Ten Hag's role in Rangnick's demise at United
Manchester United and Ralf Rangnick agreed to cut ties at the end of the season in part because of Erik ten Hag's reluctance to work with the German in his proposed consultancy role, sources have told ESPN.
Rangnick spent the second half of last season as interim manager at Old Trafford and was due to take up a two-year consultancy position starting this summer.
Sources told ESPN that United instigated the termination of the agreement in consultation with Ten Hag, although Rangnick was already unhappy at not being granted a formal handover with the new manager.
Rangnick, according to sources, was expecting to meet Ten Hag face to face for a detailed meeting but instead the new United boss opted to grant only a phone call.
Sources also told ESPN that United bosses had become increasingly exasperated by some of Rangnick's public comments in news conferences, particularly that as many as 10 new signings were necessary this summer. Sources added that United asked Rangnick to sign a nondisclosure agreement as part of his departure.
Rangnick oversaw a disastrous spell in charge of the first team after his appointment in November, winning just 11 of his 29 matches. His reign ended with a 1-0 defeat against Crystal Palace on the final day of the season, and United announced his departure in a statement a week later.
It read: "We would like to thank Ralf Rangnick for his efforts as interim manager over the past six months.
"By mutual agreement, Ralf will now focus solely on his new role as manager of the Austria national team and will not therefore be taking up a consultancy role at Old Trafford.
"We would like to wish Ralf the best of luck in this next chapter of his career." -- Rob Dawson
Juls embarrassed by Paris' handling of the Champions League final
Julien Laurens shares his disappointment of how Paris police treated Liverpool fans before the Champions League final.
Liverpool receive FA support over Champions League chaos
Liverpool have been engaged in private conversations with the Football Association to discuss how English football's governing body can actively support the club's dealings with UEFA after the policing and security issues that marred last month's Champions League final against Real Madrid in Paris, sources have told ESPN.
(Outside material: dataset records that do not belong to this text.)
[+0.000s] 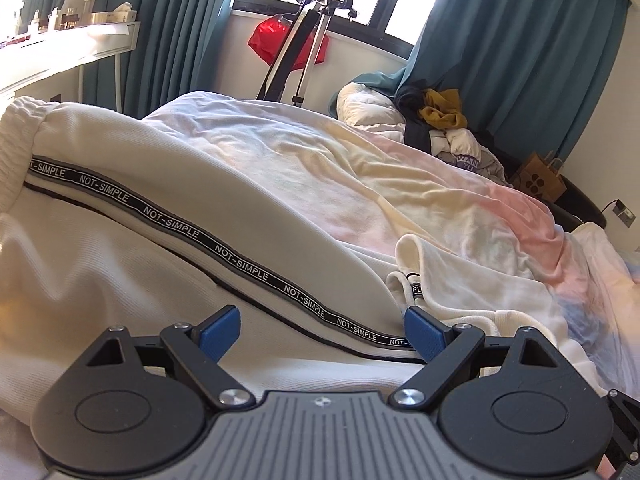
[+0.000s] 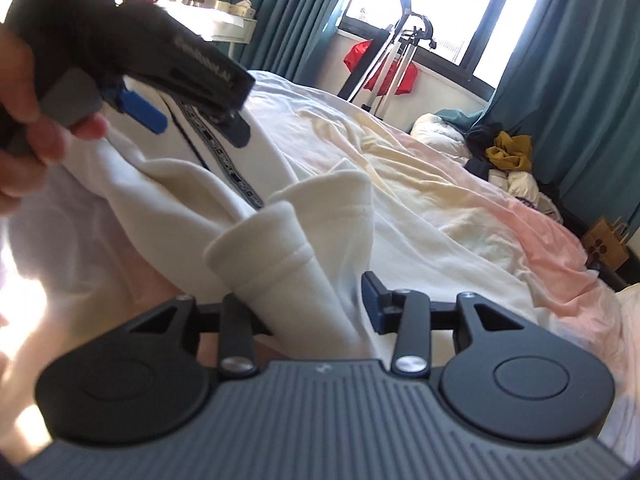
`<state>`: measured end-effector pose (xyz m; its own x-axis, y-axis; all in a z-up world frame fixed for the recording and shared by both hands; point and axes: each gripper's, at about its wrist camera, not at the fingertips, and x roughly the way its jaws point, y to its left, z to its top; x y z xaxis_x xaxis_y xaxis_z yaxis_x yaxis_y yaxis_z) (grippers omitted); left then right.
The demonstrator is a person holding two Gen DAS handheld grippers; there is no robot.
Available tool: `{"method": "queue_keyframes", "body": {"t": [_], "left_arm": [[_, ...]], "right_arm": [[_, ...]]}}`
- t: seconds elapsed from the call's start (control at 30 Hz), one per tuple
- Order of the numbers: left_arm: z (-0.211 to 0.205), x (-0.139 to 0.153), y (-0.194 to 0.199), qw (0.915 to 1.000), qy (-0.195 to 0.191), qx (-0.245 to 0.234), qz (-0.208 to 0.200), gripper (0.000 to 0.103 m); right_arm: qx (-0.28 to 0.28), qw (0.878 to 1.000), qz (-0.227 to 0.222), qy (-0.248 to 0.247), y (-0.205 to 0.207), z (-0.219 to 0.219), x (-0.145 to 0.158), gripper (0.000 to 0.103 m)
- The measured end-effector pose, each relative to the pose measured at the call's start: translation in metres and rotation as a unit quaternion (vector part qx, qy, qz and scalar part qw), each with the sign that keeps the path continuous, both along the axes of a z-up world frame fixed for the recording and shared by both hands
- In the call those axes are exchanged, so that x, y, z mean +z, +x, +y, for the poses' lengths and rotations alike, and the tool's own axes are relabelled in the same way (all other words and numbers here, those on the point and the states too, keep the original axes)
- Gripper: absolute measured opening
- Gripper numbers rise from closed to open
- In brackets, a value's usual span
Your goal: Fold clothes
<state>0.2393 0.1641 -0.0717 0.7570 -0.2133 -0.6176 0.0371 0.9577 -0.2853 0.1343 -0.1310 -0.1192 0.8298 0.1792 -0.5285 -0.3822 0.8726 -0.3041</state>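
- Right gripper [image 2: 320,304]: jaws spread wide, a cream fabric fold of the white sweatpants [image 2: 276,240] between them, not pinched.
- Left gripper [image 1: 322,330]: jaws wide apart over the sweatpants' "NOT-SIMPLE" stripe [image 1: 200,236], gripping nothing.
- Sweatpants spread on the bed [image 1: 460,184], clothes pile [image 1: 444,120] beyond.

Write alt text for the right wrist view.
The right gripper stands open around a folded edge of a cream sweatshirt with black lettered tape on a pastel bedsheet. The hand-held left gripper, also open, hovers upper left.
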Motion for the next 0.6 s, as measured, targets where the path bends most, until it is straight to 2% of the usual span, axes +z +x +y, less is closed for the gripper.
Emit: {"method": "queue_keyframes", "body": {"t": [0.1,0.2,0.27,0.37,0.4,0.53,0.6], "left_arm": [[-0.001,-0.003,0.002,0.9997,-0.022,-0.01,0.003,0.091],[-0.006,-0.008,0.008,0.9963,-0.074,-0.042,0.014,0.091],[-0.011,-0.012,0.013,0.9918,-0.108,-0.066,0.022,0.091],[-0.024,-0.021,0.029,0.9847,-0.139,-0.089,0.055,0.088],[-0.028,-0.022,0.034,0.9824,-0.146,-0.098,0.064,0.088],[-0.049,-0.031,0.063,0.9783,-0.131,-0.121,0.105,0.087],[-0.056,-0.038,0.076,0.9746,-0.135,-0.135,0.117,0.079]], "right_arm": [[0.016,0.998,0.012,0.061,-0.016,-0.011,0.018,0.059],[0.022,0.997,-0.007,0.079,-0.024,-0.02,0.028,0.066],[0.032,0.997,-0.016,0.066,-0.018,-0.021,0.025,0.068],[0.053,0.998,-0.01,0.043,-0.012,-0.02,0.019,0.068],[0.059,0.997,-0.008,0.04,-0.011,-0.019,0.017,0.068],[0.061,0.998,0.002,0.029,-0.001,-0.016,0.007,0.068],[0.056,0.998,0.007,0.026,0.006,-0.015,0.001,0.068]]}}
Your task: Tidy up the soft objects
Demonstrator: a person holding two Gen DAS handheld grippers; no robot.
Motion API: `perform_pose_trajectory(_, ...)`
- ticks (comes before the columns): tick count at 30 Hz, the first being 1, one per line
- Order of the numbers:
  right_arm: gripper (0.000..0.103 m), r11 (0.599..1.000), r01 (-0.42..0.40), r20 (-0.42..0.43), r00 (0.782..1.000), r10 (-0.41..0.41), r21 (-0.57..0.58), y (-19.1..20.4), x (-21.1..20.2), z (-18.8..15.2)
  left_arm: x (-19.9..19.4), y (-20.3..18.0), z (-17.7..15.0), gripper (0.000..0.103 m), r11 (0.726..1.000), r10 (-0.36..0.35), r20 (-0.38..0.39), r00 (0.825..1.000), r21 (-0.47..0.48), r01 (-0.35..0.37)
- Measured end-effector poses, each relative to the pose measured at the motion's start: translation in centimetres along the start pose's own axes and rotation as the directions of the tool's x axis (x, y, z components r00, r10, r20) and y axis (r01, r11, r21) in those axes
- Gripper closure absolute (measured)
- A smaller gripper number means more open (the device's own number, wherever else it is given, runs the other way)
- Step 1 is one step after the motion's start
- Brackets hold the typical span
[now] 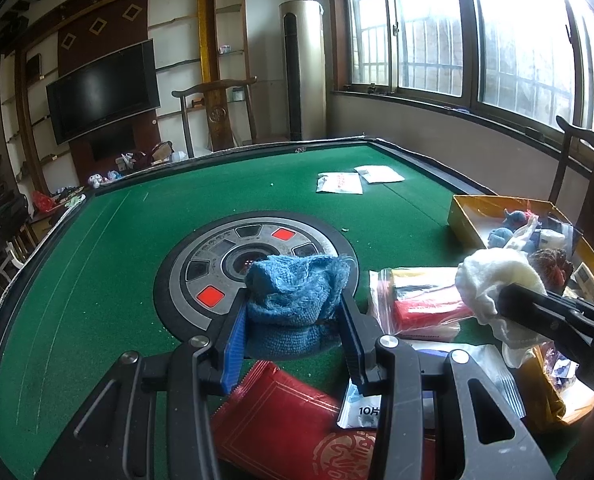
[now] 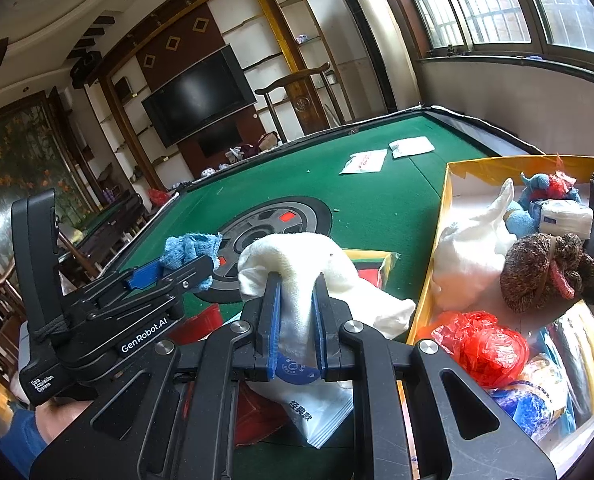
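My left gripper (image 1: 293,312) is shut on a blue knitted cloth (image 1: 293,292), bunched between its blue pads above the green table. From the right wrist view the same cloth (image 2: 191,248) shows at the left gripper's tip. My right gripper (image 2: 297,304) is shut on a white sock-like cloth (image 2: 297,264) that drapes over both fingers. That white cloth (image 1: 497,280) also hangs at the right in the left wrist view. An open yellow box (image 2: 441,216) stands to the right, holding a white cloth (image 2: 473,256), a brown knitted piece (image 2: 545,272) and blue plush toys (image 2: 537,188).
On the green table (image 1: 137,240), a round metal centre panel (image 1: 217,264) sits ahead. Red packet (image 1: 289,420), a zip bag with red contents (image 1: 421,304) and white packets lie near me. Two white paper packs (image 1: 341,182) lie far back. A red plastic bag (image 2: 485,344) is in the box.
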State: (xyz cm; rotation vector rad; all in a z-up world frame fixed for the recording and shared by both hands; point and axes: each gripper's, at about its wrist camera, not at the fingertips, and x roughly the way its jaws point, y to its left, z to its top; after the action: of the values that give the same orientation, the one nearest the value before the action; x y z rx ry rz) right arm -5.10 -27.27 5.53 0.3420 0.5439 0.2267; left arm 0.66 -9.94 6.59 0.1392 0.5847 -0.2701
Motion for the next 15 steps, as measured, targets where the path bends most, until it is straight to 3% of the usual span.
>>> perform_pose_trajectory(15,0.09,1.0,0.003,0.0,1.0,-0.003,-0.001,-0.05,0.37,0.03,0.16,0.14,0.01,0.061,1.0,0.002,-0.005,1.0,-0.002,-0.002)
Liverpool supporters were held in huge crowds, with some sprayed with tear gas by riot police, as they were kept outside the Stade de France amid claims by French authorities of 'thousands of fake tickets' causing delays at the turnstiles.
The kick-off for the game, which ended in a 1-0 defeat for Jurgen Klopp's team, was delayed by 35 minutes due to the problems outside the stadium, and there were reports of supporters being attacked as they attempted to leave the ground for the nearby train station.
- Marcotti: UCL final chaos must not happen again
UEFA have formed an independent inquiry, with Liverpool also gathering statements and evidence from supporters affected by the problems at the game, but there has been anger and frustration among the club's fans at the lack of public support or intervention from the English FA in the days and weeks since the final.
The English FA has still to issue a public statement relating to the events in Paris, but speaking to reporters this week, FA chair Debbie Hewitt said dialogue has taken place with Liverpool.
"We've talked extensively to Liverpool, to the club, and asked them about how we can best help them," Hewitt said. "What's important to me as the chair of the FA is that [Liverpool CEO] Billy Hogan and Liverpool feel we're doing everything we can to support getting the facts and making sure they are impartial. To date, Billy feels we are doing that.
"When situations happen, the most important thing is that the facts are gathered and are gathered in the most independent way possible. And that is Uefa's responsibility -- it's their tournament, not the FA's. It's really important they are able to satisfy that the facts have been gathered in a way that is fully independent.
"Sometimes in those situations, our best role is not necessarily to be a public spokesman, particularly when it's not our tournament. But to do what we can behind the scenes to ensure both those things happen."
Liverpool have not publicly detailed the extent of the FA's involvement, but sources have told ESPN that private conversations "offering support" have taken place between senior figures at Anfield and within the FA. -- Mark Ogden
Can Cole Palmer step up at Manchester City?
Julien Laurens shares his thoughts on how Cole Palmer will "fit perfectly" in Pep Guardiola's system at Manchester City.
City's faith in Cole Palmer could see Raheem Sterling, Gabriel Jesus leave
Manchester City have not ruled out the prospect of allowing both Gabriel Jesus and Raheem Sterling to leave this summer because of their faith in 20-year-old forward Cole Palmer, sources have told ESPN.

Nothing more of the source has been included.